| Aim of the exercise |
Repeat the stretch of entries below from the line with "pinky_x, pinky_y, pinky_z" through the line with "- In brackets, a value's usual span". Include both ends and add nothing.

[Data records]
[Start of section]

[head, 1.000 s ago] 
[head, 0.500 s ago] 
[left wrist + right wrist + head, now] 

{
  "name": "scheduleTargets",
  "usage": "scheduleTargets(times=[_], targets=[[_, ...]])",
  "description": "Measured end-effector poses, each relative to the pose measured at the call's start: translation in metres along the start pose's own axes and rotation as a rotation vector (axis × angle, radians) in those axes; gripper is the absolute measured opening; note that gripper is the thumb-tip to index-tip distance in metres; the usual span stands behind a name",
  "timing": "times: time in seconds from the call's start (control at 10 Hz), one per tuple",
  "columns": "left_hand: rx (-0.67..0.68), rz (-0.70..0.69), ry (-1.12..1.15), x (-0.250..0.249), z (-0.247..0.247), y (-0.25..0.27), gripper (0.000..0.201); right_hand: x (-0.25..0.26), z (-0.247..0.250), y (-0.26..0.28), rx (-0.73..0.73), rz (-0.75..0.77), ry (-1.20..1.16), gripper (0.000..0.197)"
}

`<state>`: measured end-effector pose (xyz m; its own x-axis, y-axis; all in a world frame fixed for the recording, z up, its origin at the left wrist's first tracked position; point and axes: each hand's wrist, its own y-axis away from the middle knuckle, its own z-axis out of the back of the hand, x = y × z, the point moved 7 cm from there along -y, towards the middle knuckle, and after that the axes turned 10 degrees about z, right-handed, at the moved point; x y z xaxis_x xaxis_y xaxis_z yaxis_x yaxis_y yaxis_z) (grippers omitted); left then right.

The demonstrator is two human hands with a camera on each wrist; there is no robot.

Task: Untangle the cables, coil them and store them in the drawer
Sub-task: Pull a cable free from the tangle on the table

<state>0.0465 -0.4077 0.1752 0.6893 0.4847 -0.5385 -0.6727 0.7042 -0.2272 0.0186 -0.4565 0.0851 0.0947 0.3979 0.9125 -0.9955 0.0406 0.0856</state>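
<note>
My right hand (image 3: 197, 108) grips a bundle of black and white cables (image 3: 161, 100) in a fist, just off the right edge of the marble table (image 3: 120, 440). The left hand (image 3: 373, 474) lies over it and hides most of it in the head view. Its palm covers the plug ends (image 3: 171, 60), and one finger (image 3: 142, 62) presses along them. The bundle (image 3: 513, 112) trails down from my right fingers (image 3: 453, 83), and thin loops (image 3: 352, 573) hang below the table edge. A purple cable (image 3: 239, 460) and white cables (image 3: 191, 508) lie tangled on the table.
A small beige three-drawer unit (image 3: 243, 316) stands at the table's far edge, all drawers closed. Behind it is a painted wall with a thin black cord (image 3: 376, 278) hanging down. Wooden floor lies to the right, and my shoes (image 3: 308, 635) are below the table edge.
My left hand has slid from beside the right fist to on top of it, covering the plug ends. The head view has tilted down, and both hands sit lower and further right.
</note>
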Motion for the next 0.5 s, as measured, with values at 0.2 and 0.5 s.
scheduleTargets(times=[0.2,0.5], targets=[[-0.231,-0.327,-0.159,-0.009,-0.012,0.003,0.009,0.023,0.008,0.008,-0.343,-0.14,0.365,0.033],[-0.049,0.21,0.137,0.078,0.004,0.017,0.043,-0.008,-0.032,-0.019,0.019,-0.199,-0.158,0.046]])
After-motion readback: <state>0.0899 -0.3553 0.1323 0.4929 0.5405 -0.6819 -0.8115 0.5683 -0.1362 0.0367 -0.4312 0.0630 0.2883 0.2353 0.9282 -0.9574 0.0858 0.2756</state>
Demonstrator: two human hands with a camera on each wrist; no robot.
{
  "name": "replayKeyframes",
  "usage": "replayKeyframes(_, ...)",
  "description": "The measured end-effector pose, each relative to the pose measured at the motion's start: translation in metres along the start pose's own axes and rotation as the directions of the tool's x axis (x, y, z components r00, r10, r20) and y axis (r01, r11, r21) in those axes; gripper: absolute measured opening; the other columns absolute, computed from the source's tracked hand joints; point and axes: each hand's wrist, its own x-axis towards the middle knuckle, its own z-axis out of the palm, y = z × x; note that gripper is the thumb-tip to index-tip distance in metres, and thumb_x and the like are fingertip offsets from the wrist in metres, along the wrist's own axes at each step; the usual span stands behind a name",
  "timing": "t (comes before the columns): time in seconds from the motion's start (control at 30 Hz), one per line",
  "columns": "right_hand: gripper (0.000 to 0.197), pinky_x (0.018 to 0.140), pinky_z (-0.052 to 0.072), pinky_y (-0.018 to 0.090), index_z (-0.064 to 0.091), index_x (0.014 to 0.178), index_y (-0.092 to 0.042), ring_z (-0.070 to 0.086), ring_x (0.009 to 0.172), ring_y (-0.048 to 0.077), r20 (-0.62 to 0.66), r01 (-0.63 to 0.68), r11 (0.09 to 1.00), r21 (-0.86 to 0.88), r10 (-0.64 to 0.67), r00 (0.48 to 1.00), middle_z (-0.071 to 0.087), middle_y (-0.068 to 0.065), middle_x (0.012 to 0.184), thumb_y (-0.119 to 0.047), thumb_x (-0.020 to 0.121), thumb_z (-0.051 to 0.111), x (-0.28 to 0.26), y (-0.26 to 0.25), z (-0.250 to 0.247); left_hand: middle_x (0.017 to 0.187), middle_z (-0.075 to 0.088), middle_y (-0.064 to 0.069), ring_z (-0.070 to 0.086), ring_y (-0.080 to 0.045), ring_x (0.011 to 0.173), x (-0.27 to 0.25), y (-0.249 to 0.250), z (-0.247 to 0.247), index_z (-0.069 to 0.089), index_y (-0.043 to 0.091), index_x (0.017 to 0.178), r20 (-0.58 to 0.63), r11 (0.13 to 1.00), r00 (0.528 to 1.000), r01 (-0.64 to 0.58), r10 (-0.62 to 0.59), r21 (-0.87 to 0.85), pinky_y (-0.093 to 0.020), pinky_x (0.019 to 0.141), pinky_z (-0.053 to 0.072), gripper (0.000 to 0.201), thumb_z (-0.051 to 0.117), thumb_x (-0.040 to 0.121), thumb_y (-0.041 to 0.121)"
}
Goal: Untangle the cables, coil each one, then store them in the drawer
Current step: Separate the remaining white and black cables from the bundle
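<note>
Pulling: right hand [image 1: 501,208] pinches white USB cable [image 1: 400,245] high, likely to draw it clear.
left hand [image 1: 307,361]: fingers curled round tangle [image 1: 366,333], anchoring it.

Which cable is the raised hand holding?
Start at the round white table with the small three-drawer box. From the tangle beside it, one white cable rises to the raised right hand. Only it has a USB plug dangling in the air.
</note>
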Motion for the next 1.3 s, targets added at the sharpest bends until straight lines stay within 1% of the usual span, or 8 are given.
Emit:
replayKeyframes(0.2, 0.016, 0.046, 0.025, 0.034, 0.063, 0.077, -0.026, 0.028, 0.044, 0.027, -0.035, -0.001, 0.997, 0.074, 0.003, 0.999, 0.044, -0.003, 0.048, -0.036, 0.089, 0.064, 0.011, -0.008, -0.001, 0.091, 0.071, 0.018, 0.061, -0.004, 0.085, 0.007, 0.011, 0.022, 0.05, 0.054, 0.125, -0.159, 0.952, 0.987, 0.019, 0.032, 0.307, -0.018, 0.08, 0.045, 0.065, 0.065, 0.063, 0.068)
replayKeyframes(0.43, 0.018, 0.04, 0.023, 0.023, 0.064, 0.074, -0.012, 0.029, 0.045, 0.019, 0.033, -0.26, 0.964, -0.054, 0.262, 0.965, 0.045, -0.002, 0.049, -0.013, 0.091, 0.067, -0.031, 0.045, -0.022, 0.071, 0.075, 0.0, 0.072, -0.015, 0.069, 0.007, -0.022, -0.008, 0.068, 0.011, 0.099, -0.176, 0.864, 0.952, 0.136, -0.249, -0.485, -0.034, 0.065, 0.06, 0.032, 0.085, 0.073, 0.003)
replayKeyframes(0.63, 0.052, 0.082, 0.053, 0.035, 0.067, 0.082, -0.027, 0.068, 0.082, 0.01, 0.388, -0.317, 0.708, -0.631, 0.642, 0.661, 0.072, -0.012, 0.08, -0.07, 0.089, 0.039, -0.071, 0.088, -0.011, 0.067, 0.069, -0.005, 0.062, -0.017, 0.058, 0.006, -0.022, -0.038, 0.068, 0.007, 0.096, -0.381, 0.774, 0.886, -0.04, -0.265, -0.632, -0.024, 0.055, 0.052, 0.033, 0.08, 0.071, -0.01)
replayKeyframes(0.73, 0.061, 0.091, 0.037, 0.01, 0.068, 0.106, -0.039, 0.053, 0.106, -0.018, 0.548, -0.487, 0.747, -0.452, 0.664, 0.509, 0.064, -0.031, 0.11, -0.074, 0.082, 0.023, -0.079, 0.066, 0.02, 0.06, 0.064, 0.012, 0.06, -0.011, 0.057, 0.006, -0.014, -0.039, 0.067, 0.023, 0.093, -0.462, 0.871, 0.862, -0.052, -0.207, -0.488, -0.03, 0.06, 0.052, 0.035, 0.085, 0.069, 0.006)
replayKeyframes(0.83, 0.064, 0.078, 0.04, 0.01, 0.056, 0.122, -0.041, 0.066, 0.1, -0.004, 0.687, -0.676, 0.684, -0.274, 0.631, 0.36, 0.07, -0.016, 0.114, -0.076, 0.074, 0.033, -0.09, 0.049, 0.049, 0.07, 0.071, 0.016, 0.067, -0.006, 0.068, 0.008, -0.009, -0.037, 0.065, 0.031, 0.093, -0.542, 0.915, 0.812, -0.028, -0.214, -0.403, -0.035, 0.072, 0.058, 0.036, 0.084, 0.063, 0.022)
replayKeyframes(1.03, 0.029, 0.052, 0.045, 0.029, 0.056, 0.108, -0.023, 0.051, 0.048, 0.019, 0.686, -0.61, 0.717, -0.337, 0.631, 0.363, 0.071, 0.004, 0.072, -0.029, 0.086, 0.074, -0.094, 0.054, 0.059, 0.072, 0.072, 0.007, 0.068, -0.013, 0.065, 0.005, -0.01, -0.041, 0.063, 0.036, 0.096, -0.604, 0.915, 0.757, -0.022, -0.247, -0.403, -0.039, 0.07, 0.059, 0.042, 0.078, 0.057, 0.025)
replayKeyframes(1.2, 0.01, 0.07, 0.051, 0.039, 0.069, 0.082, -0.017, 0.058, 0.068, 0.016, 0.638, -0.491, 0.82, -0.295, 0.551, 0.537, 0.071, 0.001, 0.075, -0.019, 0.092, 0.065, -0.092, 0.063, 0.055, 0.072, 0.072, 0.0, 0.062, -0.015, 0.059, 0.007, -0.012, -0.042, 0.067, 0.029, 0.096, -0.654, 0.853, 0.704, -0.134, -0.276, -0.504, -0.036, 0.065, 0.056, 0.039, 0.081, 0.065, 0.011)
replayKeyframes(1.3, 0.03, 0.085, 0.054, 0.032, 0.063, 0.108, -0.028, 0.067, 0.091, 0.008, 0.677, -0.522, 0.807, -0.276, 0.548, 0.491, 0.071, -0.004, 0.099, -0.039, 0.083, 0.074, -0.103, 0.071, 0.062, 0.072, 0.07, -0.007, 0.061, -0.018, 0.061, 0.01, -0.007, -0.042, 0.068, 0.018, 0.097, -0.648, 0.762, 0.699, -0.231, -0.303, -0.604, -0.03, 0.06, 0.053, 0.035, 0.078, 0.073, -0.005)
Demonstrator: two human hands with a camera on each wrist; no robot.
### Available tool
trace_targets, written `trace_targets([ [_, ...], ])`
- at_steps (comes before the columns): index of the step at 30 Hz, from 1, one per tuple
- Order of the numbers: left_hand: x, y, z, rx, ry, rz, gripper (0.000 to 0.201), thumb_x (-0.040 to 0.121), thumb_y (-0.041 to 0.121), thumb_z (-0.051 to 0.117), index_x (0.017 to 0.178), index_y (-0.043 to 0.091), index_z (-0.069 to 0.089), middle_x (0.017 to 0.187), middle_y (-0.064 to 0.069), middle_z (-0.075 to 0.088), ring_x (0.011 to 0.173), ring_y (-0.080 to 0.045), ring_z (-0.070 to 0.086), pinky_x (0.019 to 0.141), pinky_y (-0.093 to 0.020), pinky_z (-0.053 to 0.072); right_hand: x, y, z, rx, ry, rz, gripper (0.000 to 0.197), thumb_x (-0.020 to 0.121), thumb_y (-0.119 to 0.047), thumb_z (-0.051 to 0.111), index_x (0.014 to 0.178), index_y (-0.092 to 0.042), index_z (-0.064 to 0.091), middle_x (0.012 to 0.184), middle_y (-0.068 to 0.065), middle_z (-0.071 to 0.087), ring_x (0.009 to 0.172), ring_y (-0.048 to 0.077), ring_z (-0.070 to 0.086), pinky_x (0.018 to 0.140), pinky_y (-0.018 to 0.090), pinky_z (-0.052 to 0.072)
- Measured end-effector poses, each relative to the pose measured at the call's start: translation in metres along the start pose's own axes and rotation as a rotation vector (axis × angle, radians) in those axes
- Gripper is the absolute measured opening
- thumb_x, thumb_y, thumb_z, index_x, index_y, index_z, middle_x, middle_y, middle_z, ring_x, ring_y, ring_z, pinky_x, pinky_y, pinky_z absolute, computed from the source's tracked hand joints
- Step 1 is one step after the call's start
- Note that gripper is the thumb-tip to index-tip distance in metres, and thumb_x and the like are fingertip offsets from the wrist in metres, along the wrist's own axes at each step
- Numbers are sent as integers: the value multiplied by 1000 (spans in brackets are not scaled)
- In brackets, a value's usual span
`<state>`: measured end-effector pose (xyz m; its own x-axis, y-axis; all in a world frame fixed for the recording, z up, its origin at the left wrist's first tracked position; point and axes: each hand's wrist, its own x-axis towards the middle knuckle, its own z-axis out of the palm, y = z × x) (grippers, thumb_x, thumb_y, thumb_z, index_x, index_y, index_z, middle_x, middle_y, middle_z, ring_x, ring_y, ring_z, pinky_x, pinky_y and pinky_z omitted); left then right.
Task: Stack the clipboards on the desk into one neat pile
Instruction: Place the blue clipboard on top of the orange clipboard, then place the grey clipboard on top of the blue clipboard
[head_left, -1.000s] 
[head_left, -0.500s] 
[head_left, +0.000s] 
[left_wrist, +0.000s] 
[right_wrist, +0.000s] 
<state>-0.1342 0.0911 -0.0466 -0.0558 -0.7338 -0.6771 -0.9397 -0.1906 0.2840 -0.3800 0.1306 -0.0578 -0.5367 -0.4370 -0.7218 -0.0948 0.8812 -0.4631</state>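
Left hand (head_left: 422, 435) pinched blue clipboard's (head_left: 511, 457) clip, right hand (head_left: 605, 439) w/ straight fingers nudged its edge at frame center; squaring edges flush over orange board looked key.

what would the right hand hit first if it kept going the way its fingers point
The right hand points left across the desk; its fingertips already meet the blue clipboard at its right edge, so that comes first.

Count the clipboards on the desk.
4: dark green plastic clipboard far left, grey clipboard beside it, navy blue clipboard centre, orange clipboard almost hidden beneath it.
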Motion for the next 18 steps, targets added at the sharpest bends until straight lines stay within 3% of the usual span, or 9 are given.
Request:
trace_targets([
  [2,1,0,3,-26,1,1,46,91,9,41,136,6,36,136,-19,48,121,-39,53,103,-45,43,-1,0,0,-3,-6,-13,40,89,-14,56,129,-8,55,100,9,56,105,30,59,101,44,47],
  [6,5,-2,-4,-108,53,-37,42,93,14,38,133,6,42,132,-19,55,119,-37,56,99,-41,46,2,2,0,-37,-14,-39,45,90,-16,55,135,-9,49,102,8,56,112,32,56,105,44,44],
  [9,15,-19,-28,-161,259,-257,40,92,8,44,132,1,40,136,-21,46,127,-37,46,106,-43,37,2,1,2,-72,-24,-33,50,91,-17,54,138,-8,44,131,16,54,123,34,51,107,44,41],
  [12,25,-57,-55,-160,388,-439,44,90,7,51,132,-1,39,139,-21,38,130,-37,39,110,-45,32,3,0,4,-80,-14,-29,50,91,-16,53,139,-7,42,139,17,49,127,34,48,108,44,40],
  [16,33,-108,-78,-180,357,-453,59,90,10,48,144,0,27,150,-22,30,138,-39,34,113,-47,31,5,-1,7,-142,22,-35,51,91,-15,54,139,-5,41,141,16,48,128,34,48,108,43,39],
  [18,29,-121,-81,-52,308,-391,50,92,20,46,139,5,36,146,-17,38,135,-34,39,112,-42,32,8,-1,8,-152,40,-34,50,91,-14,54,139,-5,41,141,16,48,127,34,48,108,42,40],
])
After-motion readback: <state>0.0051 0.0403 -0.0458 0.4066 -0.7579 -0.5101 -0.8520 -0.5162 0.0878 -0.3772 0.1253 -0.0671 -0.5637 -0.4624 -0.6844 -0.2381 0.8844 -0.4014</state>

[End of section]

| Task answer |
- thumb_x, thumb_y, thumb_z, index_x, index_y, index_z, middle_x, middle_y, middle_z, ring_x, ring_y, ring_z, pinky_x, pinky_y, pinky_z absolute, computed from the source's tracked hand joints
- Step 1 is one step after the call's start
- Note that gripper is the thumb-tip to index-tip distance in metres, and thumb_x and the like are fingertip offsets from the wrist in metres, along the wrist's own axes at each step
- Numbers are sent as integers: the value multiplied by 1000 (spans in brackets are not scaled)
- In brackets, a value's usual span

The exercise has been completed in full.